Jim Tinsley wrote:
Nobody has an objection to valid TEI texts, but valid TEI texts alone _are not enough_. An XML file that cannot be read (by an actual human) is as useful as a lock with no key.
Not so. Having a TEI text posted would enable third-party developers to come up with their own converter solutions eve if we didn't get very far with ours. There are a lot of people around who already convert the text files into other formats. Their jobs would get much easier.
I really no longer give any headroom at all to the approach "Post XML Now Because That Is The One True Way And We'll Figure Out How To Read It Later." If for no other reason, then because the most important part of the WW job is to check the texts before posting, and if we can't read it, we can't find the errors, and if we can't find the errors, we can't fix 'em.
A TEI text is basically a text file. So you can read it in any editor. If you use emacs you can also validate the TEI file against the DTD without leaving the editor. A perfectly valid TEI file with no spelling errors should be good enough to post. What you expect from us TEI developers is that we produce the 150% perfect solution before you even consider starting to post files. That is not the way software development works. And this attitude is in my opinion the main cause why we have gotten nowhere with TEI in the last 3 years. Lets start now with a version 0.0.1 of the TEI process. Of course at some later time we'll have to do all the posted files over again. Probably more than once. But its better than sitting here and playing with bowerbird because we are bored.
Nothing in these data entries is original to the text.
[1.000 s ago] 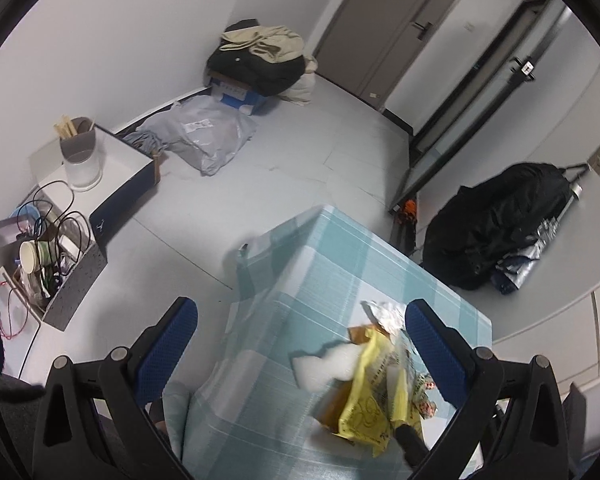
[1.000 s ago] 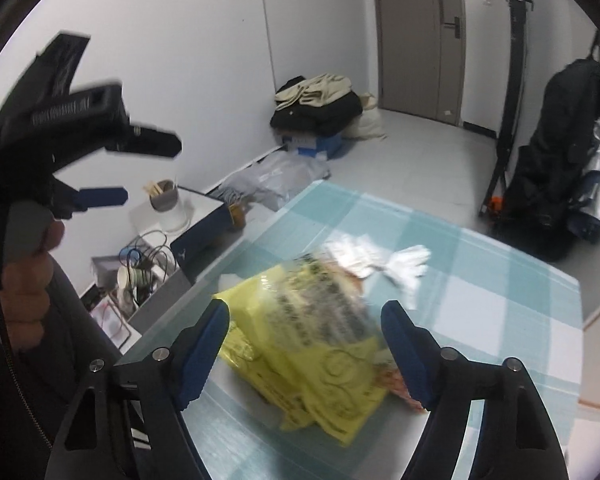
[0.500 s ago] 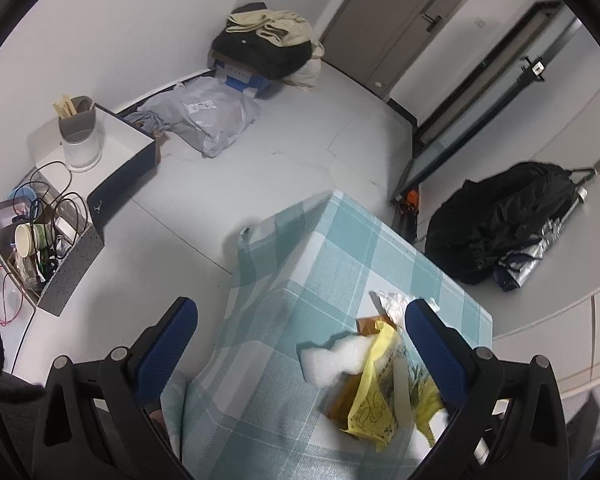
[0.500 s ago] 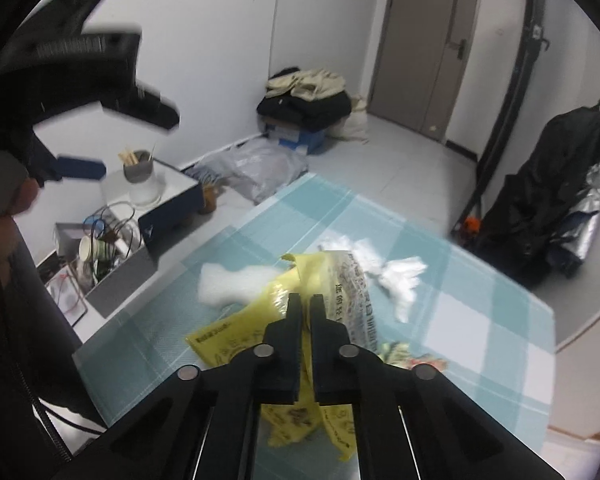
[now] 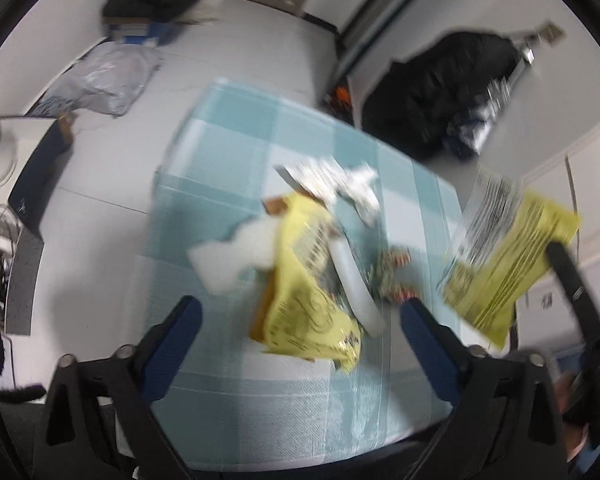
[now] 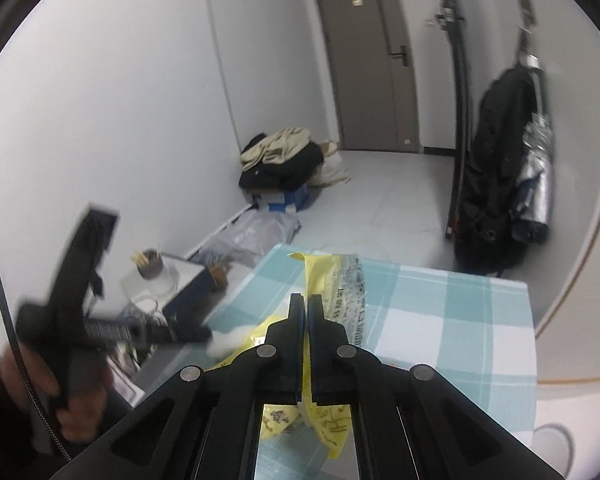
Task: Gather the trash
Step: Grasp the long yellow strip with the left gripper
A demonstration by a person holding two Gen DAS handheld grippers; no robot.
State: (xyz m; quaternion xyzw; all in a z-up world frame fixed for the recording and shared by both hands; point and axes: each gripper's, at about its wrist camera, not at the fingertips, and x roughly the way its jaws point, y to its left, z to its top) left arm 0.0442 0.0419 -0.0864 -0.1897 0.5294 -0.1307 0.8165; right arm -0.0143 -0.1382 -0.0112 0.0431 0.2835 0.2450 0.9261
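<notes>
The tabletop (image 5: 228, 152) carries a blue and white checked cloth. On it lies a heap of trash: a crumpled yellow bag (image 5: 304, 304), a white tissue (image 5: 232, 256) touching its left side, and torn white paper (image 5: 340, 184) just behind. The right tongs (image 6: 305, 300) are clamped on a yellow wrapper (image 6: 336, 280) and hold it above the cloth, to the right of the heap. The left tongs (image 5: 300, 312) stand apart over the crumpled yellow bag, their jaws just closing a little, and their pads do not touch it.
</notes>
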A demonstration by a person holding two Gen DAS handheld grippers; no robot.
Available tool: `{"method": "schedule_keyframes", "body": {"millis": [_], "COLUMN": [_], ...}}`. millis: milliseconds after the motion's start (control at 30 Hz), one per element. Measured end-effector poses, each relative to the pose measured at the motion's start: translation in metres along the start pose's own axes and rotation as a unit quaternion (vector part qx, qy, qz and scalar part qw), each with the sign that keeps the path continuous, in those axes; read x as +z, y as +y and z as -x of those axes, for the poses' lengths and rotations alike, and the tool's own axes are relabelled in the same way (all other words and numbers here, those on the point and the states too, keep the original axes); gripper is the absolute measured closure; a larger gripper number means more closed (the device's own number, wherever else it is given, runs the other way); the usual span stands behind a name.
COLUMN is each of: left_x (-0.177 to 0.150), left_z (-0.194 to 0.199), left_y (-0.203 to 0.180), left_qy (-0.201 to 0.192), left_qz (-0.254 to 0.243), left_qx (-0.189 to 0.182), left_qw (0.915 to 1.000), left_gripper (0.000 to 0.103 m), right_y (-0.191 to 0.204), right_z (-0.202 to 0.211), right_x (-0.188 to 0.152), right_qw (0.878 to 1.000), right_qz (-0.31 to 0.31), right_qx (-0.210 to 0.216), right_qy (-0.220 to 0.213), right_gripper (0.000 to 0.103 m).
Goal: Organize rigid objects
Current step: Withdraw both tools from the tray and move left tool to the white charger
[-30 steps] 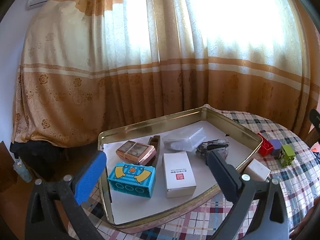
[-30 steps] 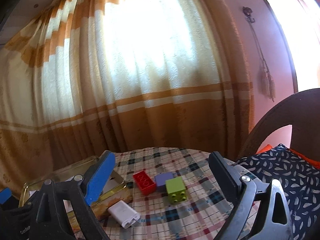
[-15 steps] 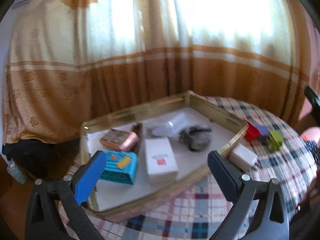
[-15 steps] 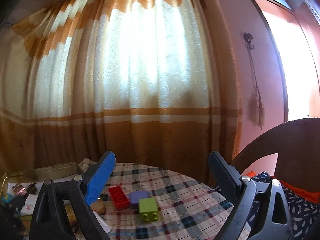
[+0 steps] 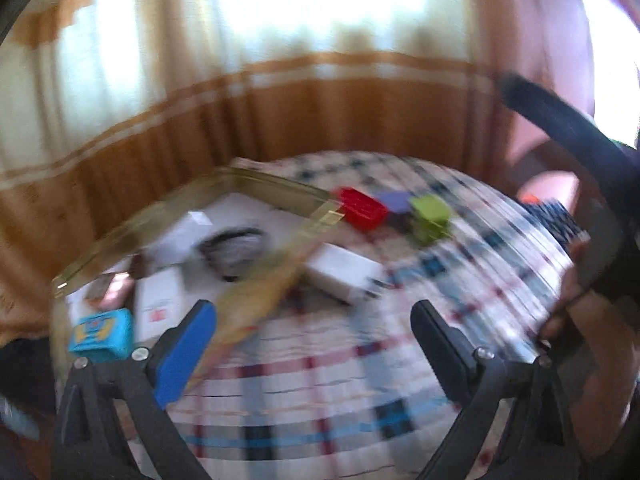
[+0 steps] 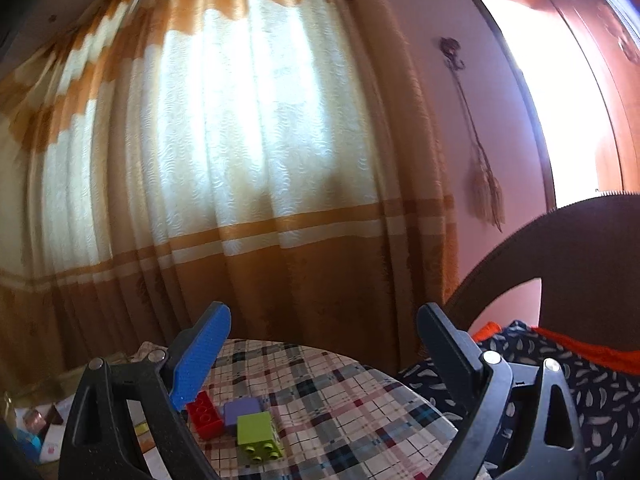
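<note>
The left wrist view is motion-blurred. A gold metal tray [image 5: 280, 188] sits at left on a plaid tablecloth, holding a blue box [image 5: 100, 330], a white box [image 5: 158, 308] and a dark bundle [image 5: 234, 246]. Beside its right rim lie a white charger [image 5: 344, 272], a red brick [image 5: 362, 208], a purple brick [image 5: 396, 202] and a green brick [image 5: 430, 214]. My left gripper [image 5: 312, 328] is open and empty above the cloth. The right gripper [image 6: 324, 336] is open, raised over the red brick [image 6: 204, 414], purple brick [image 6: 242, 410] and green brick [image 6: 258, 434].
A tall orange and cream curtain [image 6: 240, 160] hangs behind the round table. A dark wooden chair back [image 6: 560, 248] with patterned cloth [image 6: 580, 384] stands at right. A person's hand [image 5: 580, 300] holds the other gripper at the right of the left wrist view.
The left gripper has swung right, so the tray slid left and the bricks and charger came to centre. The right view tilted up, showing more curtain and less table.
</note>
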State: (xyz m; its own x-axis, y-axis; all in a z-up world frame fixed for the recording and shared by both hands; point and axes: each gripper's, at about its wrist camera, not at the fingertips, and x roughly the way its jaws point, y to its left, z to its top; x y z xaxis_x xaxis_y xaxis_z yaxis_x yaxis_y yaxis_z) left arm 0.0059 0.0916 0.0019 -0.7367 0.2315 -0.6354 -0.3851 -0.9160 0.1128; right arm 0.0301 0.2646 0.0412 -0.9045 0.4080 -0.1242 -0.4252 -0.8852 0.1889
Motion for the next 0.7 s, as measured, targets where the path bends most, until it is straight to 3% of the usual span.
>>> {"method": "schedule_keyframes", "body": {"millis": [100,200,300,367,467,600,700], "left_x": [0.004,0.006,0.009,0.009,0.011,0.019,0.023], "left_z": [-0.009,-0.020,-0.035,-0.043,-0.059,-0.072,-0.080], "left_y": [-0.010,-0.010,-0.001,0.007,0.008,-0.006,-0.007], "left_qy": [0.023,0.046,0.074,0.091,0.120,0.123,0.128], "left_qz": [0.007,0.038,0.110,0.175,0.229,0.233,0.254], "left_qx": [-0.045,-0.054,-0.054,-0.045,-0.025,0.028,0.056], "left_qw": [0.9987,0.9968,0.9898,0.9793,0.9658,0.9642,0.9571], "left_gripper": [0.004,0.004,0.007,0.009,0.009,0.012,0.012], "right_y": [-0.009,-0.016,-0.020,-0.026,-0.035,-0.043,-0.044], "right_z": [-0.004,-0.008,-0.009,-0.009,-0.010,-0.015,-0.016], "right_x": [-0.001,-0.002,-0.002,-0.002,-0.001,-0.003,-0.004], "right_qw": [1.000,0.999,0.998,0.997,0.996,0.994,0.993], "right_qz": [-0.021,-0.039,-0.052,-0.067,-0.080,-0.098,-0.101], "right_qx": [0.001,0.003,0.001,-0.006,-0.018,-0.023,-0.016], "right_qy": [0.012,0.023,0.027,0.027,0.031,0.046,0.052], "right_gripper": [0.007,0.007,0.007,0.007,0.007,0.007,0.007]}}
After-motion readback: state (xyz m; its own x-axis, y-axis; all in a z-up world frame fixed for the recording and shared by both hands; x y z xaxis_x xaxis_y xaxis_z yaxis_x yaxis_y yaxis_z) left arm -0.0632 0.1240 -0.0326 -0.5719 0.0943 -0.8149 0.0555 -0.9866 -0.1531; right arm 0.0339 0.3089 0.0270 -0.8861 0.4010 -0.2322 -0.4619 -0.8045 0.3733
Next, we need a process, using open-source, cross-platform tools -- the standarder the better -- to convert that XML into, at a minimum, plain text and HTML. Other formats are welcome but optional. That process must work for _all_ teixlite files, not just ones that are specially cooked, using constraints not specified within the chosen DTD. Here's where we hit the rocks today.
TEI defines a standard way to extend the DTD. I used this standard way to extend the TEI DTD into what I called PGTEI. This still is a perfectly valid TEI DTD according to the TEI specs.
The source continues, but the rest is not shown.